* [Activity]
The data below should be transcribed in full, with no picture included.

* [Raw data]

▬▬▬▬▬▬

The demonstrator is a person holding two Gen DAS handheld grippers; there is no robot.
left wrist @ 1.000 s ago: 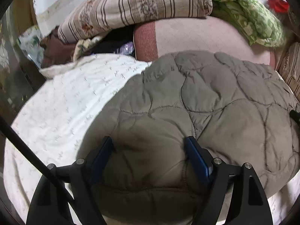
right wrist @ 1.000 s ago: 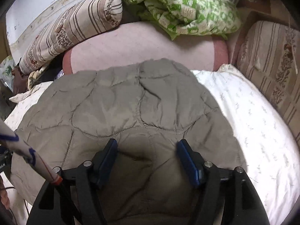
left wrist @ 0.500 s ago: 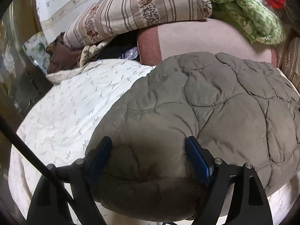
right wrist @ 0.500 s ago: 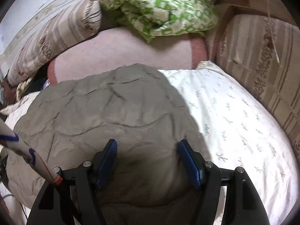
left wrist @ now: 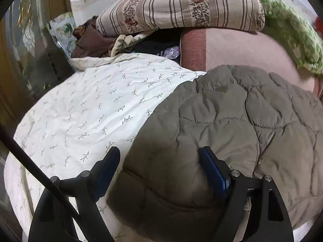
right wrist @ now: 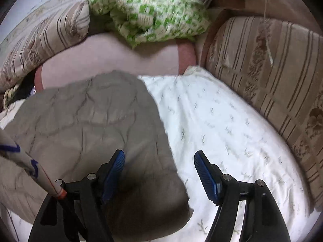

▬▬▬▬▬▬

* [Completed task]
The demonstrator is a person holding two Gen DAS handheld grippers; there is no robot.
left wrist @ 1.000 s ago: 
right wrist @ 1.000 s ago: 
left wrist @ 0.500 s ago: 
right wrist @ 0.500 s ago: 
left wrist @ now: 
right wrist @ now: 

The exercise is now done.